WORK ORDER: With nothing added and nothing dropped, write out all of the entries below.

GIVEN RECORDS:
★ ★ ★ ★ ★
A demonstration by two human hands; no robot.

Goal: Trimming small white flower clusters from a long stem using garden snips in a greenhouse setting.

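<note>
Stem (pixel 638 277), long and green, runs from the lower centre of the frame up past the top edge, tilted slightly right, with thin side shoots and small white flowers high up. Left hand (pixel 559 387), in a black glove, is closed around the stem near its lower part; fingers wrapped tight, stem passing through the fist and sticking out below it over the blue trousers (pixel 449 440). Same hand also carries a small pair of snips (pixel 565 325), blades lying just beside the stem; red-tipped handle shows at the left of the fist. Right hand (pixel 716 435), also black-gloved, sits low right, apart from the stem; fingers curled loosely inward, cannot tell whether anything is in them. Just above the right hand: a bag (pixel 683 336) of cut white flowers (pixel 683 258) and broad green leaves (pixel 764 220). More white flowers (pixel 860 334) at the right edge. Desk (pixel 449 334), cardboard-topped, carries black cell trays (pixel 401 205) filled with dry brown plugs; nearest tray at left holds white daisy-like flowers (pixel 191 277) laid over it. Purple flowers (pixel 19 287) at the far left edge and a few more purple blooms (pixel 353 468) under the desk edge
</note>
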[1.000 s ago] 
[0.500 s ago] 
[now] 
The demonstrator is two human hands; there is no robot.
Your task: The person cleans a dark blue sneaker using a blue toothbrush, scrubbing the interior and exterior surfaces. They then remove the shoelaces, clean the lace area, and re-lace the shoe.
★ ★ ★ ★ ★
EXPECTED ANSWER:
A demonstration by two human hands; no robot.

Goal: Trimming small white flower clusters from a long stem using garden snips in a greenhouse setting.

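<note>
Stem (pixel 638 277), long and green, runs from the lower centre of the frame up past the top edge, tilted slightly right, with thin side shoots and small white flowers high up. Left hand (pixel 559 387), in a black glove, is closed around the stem near its lower part; fingers wrapped tight, stem passing through the fist and sticking out below it over the blue trousers (pixel 449 440). Same hand also carries a small pair of snips (pixel 565 325), blades lying just beside the stem; red-tipped handle shows at the left of the fist. Right hand (pixel 716 435), also black-gloved, sits low right, apart from the stem; fingers curled loosely inward, cannot tell whether anything is in them. Just above the right hand: a bag (pixel 683 336) of cut white flowers (pixel 683 258) and broad green leaves (pixel 764 220). More white flowers (pixel 860 334) at the right edge. Desk (pixel 449 334), cardboard-topped, carries black cell trays (pixel 401 205) filled with dry brown plugs; nearest tray at left holds white daisy-like flowers (pixel 191 277) laid over it. Purple flowers (pixel 19 287) at the far left edge and a few more purple blooms (pixel 353 468) under the desk edge
</note>
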[1.000 s ago] 
[0.500 s ago] 
[now] 
The demonstrator is two human hands; there is no robot.
Your task: The person cleans a dark blue sneaker using a blue toothbrush, scrubbing the interior and exterior surfaces. They then remove the shoelaces, clean the lace area, and re-lace the shoe.

The exercise is complete with this answer.